# DATASET CONTENT
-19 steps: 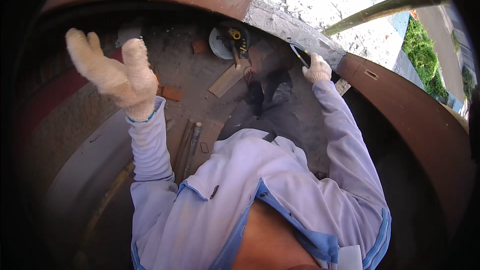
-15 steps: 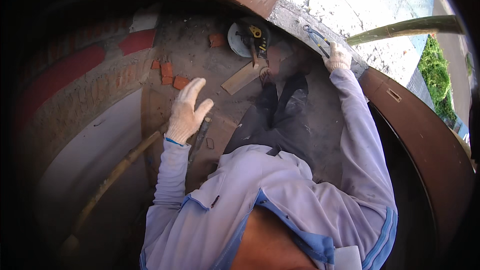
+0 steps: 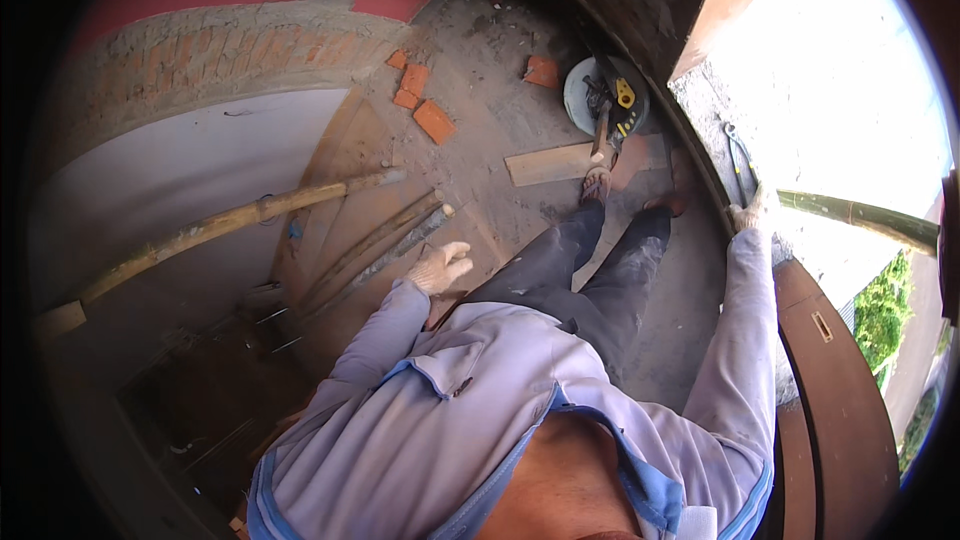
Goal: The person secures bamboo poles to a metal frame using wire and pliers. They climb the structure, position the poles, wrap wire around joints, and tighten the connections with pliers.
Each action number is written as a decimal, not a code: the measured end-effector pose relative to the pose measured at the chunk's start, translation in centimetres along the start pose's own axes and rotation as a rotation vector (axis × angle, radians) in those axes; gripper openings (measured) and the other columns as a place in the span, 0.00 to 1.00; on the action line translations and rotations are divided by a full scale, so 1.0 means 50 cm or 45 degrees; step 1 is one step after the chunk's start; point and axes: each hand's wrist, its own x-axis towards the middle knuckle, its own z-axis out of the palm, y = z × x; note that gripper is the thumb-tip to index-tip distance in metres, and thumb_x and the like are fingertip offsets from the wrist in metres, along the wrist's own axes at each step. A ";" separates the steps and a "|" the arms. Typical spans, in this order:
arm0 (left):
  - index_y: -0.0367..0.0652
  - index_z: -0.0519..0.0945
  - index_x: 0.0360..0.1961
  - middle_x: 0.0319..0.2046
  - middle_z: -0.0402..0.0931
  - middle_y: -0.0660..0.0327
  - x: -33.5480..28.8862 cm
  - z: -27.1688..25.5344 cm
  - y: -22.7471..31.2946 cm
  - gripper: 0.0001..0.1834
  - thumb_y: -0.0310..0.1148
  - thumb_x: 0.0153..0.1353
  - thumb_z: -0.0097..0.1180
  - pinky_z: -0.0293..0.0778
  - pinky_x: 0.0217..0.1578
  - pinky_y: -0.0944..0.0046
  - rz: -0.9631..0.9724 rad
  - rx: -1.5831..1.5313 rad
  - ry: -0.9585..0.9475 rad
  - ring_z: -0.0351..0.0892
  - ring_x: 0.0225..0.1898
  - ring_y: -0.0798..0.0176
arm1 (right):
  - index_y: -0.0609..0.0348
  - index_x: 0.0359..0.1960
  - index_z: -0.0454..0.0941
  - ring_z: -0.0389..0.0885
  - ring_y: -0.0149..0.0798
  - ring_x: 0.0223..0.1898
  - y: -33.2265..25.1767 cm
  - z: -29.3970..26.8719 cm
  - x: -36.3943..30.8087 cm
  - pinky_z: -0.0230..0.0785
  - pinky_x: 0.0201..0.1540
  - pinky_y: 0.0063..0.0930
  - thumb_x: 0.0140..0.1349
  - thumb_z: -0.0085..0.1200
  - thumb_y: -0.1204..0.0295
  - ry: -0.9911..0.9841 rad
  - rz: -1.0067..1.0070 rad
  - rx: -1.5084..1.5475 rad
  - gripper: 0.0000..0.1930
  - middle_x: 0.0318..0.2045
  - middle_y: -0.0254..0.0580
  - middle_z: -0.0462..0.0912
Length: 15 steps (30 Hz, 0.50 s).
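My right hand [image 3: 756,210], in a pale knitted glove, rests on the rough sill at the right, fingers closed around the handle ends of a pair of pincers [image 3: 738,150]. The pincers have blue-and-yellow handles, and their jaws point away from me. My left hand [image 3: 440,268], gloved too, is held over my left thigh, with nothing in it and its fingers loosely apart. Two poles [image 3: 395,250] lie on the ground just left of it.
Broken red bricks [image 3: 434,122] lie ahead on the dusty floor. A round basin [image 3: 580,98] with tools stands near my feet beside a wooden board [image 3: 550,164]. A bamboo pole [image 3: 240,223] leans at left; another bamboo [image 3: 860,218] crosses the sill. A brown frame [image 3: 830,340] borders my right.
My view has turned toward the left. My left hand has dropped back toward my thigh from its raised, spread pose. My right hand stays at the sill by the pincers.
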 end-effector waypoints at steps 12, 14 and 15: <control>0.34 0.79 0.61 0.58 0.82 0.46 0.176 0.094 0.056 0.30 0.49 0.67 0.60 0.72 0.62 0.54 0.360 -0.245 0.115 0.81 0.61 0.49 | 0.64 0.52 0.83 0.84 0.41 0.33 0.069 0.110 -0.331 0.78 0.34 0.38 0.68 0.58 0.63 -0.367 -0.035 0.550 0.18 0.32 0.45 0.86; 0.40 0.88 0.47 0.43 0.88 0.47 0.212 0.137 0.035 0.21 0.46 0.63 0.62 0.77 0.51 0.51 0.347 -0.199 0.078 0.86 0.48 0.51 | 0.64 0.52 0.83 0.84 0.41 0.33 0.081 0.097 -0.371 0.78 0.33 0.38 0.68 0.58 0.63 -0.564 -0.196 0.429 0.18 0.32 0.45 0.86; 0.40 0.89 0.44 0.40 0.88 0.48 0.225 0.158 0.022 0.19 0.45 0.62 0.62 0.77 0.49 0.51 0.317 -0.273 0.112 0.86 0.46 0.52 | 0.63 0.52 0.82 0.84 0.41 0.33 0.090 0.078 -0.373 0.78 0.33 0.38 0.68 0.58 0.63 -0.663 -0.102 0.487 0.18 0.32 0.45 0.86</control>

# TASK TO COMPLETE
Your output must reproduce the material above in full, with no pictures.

# RESULT BELOW
-19 steps: 
-15 steps: 
+0 steps: 
Goal: The person secures bamboo poles to a metal frame using wire and pliers. They climb the structure, position the poles, wrap wire around joints, and tighten the connections with pliers.
Each action number is written as a decimal, not a code: the measured end-effector pose relative to the pose measured at the chunk's start, translation in centimetres along the start pose's own axes and rotation as a rotation vector (axis × angle, radians) in those axes; gripper openings (measured) and the other columns as a place in the span, 0.00 to 1.00; on the action line translations and rotations are divided by a full scale, so 1.0 means 50 cm or 45 degrees; step 1 is one step after the chunk's start; point and axes: each hand's wrist, its own x-axis towards the middle knuckle, its own z-axis out of the palm, y = z × x; note that gripper is the thumb-tip to index-tip distance in metres, and thumb_x and the like are fingertip offsets from the wrist in metres, along the wrist's own axes at each step. A ";" separates the steps and a "|" the arms. Typical spans, in this order:
arm0 (left):
  - index_y: -0.0367..0.0652
  - index_z: -0.0519..0.0945
  - index_x: 0.0360..0.1961
  - middle_x: 0.0319..0.2046
  - middle_z: -0.0402..0.0931
  - middle_y: -0.0660..0.0327
  - x: -33.5480..28.8862 cm
  - z: -27.1688..25.5344 cm
  - y: -22.7471..31.2946 cm
  - gripper: 0.0001..0.1834
  - thumb_y: -0.0310..0.1148
  - thumb_x: 0.0153..0.1353
  - thumb_z: -0.0097..0.1180
  - pinky_z: -0.0293..0.0778
  - pinky_x: 0.0217..0.1578
  - pinky_y: -0.0944..0.0046
  - rz: -0.9631..0.9724 rad
  - rx: -1.5831..1.5313 rad
  - ry: -0.9585..0.9475 rad
  - ring_z: -0.0351..0.0892
  - ring_x: 0.0225..0.1898
  - ring_y: -0.0798..0.0176
arm1 (right):
  - index_y: -0.0609..0.0348
  - index_x: 0.0359..0.1960
  - index_z: -0.0454..0.0941
  - ring_z: -0.0389..0.0885
  - ring_y: -0.0149..0.0798
  - ring_x: 0.0223..0.1898
  - y: -33.2265..25.1767 cm
  - z: -29.3970..26.8719 cm
  - x: -36.3943..30.8087 cm
  - pinky_z: -0.0230..0.0785
  - pinky_x: 0.0201..0.1540
  - pinky_y: 0.0063..0.0930
  - thumb_x: 0.0140..0.1349
  - thumb_z: -0.0085..0.1200
  - thumb_y: -0.1204..0.0295
  - ry: -0.9911..0.9841 rad
  - rz: -1.0067..1.0070 rad
  - rx: -1.5084..1.5475 rad
  - gripper: 0.0000..0.1930
  - middle_x: 0.0318..0.2045
  - middle_y: -0.0254..0.0580
  - middle_z: -0.0462..0.0912
Length: 15 steps (30 Hz, 0.50 s).
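My right hand [image 3: 756,210], in a pale knitted glove, rests on the rough sill at the right, fingers closed around the handle ends of a pair of pincers [image 3: 738,150]. The pincers have blue-and-yellow handles, and their jaws point away from me. My left hand [image 3: 440,268], gloved too, is held over my left thigh, with nothing in it and its fingers loosely apart. Two poles [image 3: 395,250] lie on the ground just left of it.
Broken red bricks [image 3: 434,122] lie ahead on the dusty floor. A round basin [image 3: 580,98] with tools stands near my feet beside a wooden board [image 3: 550,164]. A bamboo pole [image 3: 240,223] leans at left; another bamboo [image 3: 860,218] crosses the sill. A brown frame [image 3: 830,340] borders my right.
My view has turned toward the left. My left hand has dropped back toward my thigh from its raised, spread pose. My right hand stays at the sill by the pincers.
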 end-effector waypoints at steps 12, 14 and 15: <control>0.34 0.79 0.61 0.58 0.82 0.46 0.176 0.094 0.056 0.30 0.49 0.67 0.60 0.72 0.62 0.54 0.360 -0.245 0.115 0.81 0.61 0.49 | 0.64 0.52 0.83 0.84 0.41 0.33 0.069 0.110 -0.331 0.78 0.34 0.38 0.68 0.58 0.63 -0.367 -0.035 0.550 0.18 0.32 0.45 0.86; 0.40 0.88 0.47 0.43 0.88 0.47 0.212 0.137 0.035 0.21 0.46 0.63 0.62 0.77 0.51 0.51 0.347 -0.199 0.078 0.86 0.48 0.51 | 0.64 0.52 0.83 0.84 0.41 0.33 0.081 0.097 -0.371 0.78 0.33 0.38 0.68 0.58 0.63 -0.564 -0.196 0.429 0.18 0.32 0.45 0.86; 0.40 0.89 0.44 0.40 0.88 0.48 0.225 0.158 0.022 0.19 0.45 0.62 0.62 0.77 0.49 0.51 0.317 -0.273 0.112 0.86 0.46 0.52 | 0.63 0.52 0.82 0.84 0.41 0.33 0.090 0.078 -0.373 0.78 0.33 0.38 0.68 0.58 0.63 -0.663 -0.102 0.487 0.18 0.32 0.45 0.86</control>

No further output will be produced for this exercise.